The bone formation of the materials surface is accelerated when biomolecules concerning bone formation are immobilized on the material surface, such as in the fourth generation in Fig. 5.8. Therefore, many studies have achieved good results in this direction. However, to increase the popularity of the immobilization of biofunctional molecules, it is necessary to ensure the safety, quality maintenance during storage, and dry-conditioned durability of the immobilized layer. Therefore, it is difficult for manufacturers to commercialize those research results. Most of commercialized goods are categorized into the second generation, a few belong to the third generation, and there is no prospect for the commercialization of the fourth generation, at present. The commercialization went faster for the second than third generation possibly because materials employing mechanical anchoring are more practical than materials employing chemical bonding with bone.

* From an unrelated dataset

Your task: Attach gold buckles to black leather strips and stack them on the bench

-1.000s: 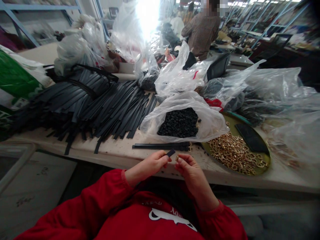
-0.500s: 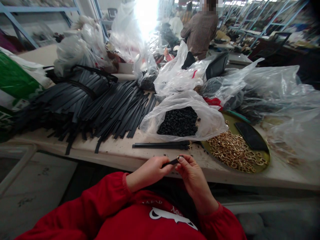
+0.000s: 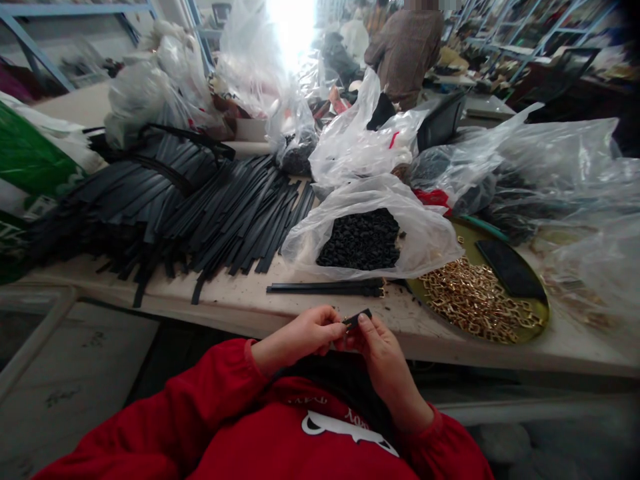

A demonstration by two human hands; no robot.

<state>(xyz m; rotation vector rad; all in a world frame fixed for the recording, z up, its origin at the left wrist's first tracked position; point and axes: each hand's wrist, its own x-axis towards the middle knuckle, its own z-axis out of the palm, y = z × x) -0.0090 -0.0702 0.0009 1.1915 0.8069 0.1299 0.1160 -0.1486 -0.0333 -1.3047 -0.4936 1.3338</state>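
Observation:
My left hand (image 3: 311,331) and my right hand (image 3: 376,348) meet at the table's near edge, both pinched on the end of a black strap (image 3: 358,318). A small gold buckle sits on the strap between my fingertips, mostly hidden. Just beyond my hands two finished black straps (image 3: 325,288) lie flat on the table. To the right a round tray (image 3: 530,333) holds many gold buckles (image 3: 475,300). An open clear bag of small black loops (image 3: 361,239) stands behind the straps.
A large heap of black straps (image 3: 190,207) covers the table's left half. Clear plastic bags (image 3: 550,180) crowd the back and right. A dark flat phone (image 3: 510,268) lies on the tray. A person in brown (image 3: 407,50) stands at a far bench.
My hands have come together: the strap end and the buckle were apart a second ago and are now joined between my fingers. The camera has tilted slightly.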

On researches developing new surface treatment techniques, biocompatibility and biofunction are usually focused, while sometimes mechanical properties, durability, and manufacturing process are left behind, that may delays the utilization of the technique. Most of researchers make the best effort to evaluate biological effects with cell culture and animal test; they hesitate conduct the evaluation of durability. They sometimes do not remember “materials engineering”, while remind only materials chemistry and biological evaluation.

However, immobilization of biomolecules and biofunctional molecules as shown as the fourth generation above is effective tool to add biofunction to metal surface. This subject is reviewed somewhere [35].

7 Conclusions

Metallic materials are widely used in medicine not only for orthopedic implants and dental implants, but also for cardiovascular devices and for other purposes. Metallic biomaterials are always used in close contact with living tissues. Therefore, interactions between material surfaces and living tissues must be well controlled. Metal surface may be biofunctionalized by various surface treatment techniques. These techniques make it possible to apply metals to a scaffold in tissue engineering.